W trakcie czynności funkcjonariusze ustalili, że kradzieży dokonały dwie znane im z wcześniejszych interwencji mieszkanki powiatu iławskiego.
- A nie była to jedyna kradzież 19-latki i jej starszej koleżanki - dodaje asp. szt. Joanna Kwiatkowska, oficer prasowy Komendy Powiatowej Policji w Iławie. - Kobiety okradły markety na kwotę prawie 2 000 zł. Funkcjonariusze zatrzymali mieszkanki powiatu iławskiego.

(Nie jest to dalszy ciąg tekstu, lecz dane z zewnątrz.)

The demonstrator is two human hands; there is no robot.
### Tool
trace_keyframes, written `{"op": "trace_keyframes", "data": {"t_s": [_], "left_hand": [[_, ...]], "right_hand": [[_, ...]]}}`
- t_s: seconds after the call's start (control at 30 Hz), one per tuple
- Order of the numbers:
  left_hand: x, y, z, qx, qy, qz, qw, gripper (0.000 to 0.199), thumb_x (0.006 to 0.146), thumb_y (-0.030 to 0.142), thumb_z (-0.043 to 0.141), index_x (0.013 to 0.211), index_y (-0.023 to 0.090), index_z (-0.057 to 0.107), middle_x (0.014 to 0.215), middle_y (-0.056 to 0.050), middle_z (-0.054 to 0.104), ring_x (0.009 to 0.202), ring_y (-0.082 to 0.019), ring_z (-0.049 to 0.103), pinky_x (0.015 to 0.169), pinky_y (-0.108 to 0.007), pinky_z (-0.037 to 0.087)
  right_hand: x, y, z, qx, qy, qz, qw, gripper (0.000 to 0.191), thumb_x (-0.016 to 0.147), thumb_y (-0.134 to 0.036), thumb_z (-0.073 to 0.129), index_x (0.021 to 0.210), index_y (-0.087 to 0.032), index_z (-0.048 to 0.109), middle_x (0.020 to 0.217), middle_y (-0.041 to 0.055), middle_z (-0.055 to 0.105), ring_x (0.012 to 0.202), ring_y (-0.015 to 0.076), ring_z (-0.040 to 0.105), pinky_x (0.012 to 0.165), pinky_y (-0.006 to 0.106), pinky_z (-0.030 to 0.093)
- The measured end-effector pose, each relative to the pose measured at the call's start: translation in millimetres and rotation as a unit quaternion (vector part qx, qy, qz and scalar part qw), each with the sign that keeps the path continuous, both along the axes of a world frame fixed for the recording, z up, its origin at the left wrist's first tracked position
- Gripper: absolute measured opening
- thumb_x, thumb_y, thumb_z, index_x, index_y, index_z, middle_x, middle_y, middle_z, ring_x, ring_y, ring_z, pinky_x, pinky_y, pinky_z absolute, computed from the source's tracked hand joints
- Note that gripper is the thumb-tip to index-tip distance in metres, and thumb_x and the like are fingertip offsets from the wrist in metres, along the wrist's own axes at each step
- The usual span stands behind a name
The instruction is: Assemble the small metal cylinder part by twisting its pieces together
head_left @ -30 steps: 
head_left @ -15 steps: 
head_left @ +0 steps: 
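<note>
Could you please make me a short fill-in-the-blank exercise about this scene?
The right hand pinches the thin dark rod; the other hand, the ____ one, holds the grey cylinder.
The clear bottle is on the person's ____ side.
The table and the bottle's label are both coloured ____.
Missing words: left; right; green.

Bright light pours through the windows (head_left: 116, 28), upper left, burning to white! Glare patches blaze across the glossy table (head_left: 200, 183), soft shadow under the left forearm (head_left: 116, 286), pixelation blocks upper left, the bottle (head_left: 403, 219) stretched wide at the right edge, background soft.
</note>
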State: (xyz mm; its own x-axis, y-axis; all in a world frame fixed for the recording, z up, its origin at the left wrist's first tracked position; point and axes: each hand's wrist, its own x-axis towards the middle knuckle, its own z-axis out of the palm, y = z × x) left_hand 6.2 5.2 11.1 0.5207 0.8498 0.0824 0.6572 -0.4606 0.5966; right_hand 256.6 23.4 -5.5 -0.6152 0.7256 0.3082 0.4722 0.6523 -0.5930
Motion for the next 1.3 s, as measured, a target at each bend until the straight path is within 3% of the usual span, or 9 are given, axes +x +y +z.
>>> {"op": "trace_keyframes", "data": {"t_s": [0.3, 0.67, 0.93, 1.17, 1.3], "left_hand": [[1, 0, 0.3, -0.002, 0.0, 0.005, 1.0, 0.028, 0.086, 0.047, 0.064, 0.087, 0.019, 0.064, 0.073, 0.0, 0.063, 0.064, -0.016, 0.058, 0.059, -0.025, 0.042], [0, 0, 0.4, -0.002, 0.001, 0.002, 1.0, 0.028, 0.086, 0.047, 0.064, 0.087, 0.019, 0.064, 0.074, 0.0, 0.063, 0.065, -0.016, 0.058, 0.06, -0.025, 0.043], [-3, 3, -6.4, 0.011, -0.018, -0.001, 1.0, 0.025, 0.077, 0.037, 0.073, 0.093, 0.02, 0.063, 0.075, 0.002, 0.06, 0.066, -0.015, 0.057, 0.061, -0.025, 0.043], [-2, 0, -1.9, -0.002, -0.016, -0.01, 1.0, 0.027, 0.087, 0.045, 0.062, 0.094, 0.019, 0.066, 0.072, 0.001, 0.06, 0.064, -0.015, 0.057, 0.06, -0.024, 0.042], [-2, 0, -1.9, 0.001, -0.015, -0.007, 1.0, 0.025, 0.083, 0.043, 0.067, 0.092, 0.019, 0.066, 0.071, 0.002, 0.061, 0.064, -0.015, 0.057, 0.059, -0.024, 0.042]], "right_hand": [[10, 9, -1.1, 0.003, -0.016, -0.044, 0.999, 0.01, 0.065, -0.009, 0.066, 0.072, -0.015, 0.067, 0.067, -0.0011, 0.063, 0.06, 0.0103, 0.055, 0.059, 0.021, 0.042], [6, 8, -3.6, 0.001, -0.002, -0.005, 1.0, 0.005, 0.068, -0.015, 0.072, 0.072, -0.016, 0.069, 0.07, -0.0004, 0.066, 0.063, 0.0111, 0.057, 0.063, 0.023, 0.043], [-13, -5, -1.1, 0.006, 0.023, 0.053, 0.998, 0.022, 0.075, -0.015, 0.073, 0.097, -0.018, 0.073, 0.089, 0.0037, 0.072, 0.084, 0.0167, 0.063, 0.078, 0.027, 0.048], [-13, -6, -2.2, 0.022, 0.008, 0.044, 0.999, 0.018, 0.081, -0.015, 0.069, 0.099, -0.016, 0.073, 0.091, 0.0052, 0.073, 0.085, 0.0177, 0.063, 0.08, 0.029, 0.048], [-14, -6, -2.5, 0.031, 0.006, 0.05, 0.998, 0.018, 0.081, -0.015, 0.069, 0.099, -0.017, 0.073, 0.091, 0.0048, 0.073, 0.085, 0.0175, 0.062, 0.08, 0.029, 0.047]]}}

W trakcie czynności okazało się, że to nie jedyne przewinienia starszej z kobiet. Funkcjonariusze znaleźli w domu 20-latki ponad 10 gramów suszu roślinnego; badanie narkotestem wykazało, że jest to marihuana. Zebrany materiał dowodowy pozwolił na przedstawienie obu kobietom zarzutów.
Zgodnie z Kodeksem karnym za kradzież grożą im kary do 5 lat pozbawienia wolności.
KPP w Iławie/red. kontakt@infoilawa.pl.
6Komentarze
Portal infoilawa.pl nie ponosi odpowiedzialności za treść komentarzy. Wpisy niezwiązane z tematem, wulgarne, obraźliwe lub naruszające prawo będą usuwane. Zapraszamy zainteresowanych do merytorycznej dyskusji na powyższy temat.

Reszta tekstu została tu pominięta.